It doesn’t really work that way, though, does it? Bucky cuts his hair, Steve notices when he takes his hard hat off some days later. Bucky rumbles a laugh, half mocking but not without fondness, when Steve forgets to put some sunscreen and gets his nose sunburnt. It’s itchy and red for a week and when they share a beer after their afternoon shift, in yet another unsanitary bar selling beer cut with water it’s so thin, Bucky pokes his nose.

Steve’s heart stops and starts. He should say something, but he doesn’t. Bucky seems to work on some of his words.

But neither say anything out of the ordinary. They end up talking shop, joking about Steve’s sunburn and the glove Bucky lost in the cement as it was poured for the first layer of foundations.

A week later, Steve is still wishing for life to envelop him back into numbness. Bucky is out with some part of the crew, because he’s been socialising more, Steve noticed. Sometimes, Steve will drink his coffee in the morning as people trickle in through the big gate, and Bucky will be there, amidst the others. He used to come alone, go alone, barely grunt to anybody, go through the day.

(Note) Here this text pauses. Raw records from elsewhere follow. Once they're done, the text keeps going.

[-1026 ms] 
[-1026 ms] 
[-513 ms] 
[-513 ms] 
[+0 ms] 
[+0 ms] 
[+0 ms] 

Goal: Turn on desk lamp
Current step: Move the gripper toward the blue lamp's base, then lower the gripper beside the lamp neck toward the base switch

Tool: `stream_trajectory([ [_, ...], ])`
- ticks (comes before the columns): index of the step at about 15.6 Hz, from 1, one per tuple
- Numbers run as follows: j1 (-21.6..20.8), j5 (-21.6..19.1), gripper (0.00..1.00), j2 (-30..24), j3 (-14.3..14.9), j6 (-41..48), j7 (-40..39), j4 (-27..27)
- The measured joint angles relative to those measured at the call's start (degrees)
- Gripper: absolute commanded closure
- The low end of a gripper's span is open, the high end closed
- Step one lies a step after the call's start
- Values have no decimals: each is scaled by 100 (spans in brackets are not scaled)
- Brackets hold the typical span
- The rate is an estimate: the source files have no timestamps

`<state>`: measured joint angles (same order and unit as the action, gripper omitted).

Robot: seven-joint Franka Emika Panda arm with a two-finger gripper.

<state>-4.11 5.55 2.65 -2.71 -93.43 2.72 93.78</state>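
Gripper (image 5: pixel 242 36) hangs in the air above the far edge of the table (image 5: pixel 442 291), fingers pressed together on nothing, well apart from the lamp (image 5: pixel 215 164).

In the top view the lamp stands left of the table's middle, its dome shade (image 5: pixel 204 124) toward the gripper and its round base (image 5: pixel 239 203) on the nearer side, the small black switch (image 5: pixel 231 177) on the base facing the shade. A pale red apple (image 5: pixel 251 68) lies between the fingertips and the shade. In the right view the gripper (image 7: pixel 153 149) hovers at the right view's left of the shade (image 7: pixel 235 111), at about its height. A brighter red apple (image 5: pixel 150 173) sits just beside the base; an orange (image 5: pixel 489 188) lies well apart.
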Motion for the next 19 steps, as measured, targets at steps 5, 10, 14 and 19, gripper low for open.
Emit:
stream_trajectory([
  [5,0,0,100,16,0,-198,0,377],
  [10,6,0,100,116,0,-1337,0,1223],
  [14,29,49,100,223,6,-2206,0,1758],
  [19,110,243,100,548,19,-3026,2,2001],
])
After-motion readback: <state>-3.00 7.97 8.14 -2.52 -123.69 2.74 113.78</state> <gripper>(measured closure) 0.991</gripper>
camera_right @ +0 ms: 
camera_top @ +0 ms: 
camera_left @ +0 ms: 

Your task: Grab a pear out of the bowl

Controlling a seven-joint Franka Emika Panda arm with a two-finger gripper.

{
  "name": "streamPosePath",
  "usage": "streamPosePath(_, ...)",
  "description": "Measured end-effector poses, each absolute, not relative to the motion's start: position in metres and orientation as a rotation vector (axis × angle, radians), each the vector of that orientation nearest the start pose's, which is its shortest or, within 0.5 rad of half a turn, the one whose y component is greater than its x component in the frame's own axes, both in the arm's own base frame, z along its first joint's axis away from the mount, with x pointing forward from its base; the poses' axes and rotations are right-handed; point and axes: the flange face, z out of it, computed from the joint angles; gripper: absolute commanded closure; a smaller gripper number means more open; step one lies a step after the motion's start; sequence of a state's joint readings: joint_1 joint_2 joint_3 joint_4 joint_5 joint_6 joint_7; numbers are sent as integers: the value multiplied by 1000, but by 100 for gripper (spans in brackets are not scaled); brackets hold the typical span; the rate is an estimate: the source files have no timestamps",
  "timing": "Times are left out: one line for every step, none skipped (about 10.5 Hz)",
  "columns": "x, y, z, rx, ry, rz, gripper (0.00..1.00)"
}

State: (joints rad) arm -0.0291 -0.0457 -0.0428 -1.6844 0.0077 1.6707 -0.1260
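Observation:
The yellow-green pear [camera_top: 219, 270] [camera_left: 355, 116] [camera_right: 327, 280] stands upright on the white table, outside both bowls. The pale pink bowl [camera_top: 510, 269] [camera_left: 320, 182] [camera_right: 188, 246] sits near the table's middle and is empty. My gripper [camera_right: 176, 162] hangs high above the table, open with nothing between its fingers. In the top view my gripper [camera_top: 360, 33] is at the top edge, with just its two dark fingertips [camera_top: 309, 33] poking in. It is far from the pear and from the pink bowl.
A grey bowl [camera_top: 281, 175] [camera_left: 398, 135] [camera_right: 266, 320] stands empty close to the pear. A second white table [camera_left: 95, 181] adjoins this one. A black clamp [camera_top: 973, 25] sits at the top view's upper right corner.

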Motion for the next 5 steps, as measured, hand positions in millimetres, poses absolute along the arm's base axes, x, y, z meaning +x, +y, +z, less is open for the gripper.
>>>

Steve used to do that too.

So it’s a week later and Steve isn’t panicking, but he is lost in the sea of his own thoughts, big roiling waves of a tempest of his own making. He entered a random bar, didn’t want to go home alone, but didn’t want to intrude on the guys’ night out.

He’s alone at the bar until he’s not. Steve isn’t sure what goes on, but the man next to him — black, beefy, on the younger side of thirty, there a bit of a tattoo peeking from under his tight T-shirt — ends up sharing a beer with Steve. They order at the same time, both sounding dead tired, and that makes the bartender laugh at them, so Sam and Steve exchange names, shoot the shit for a short while.

Sam has been in the military. He’s a therapist at the VA now. Steve nods at all appropriate times. Sam is here because he needed a drink after a harrowing day. Steve doesn’t know why he’s here.

He’s lonely.

“I’m lonely.”

It’s not a confession, although it’s an admission. He is lonely after all, he’s got Bucky, and not much else to look forward to.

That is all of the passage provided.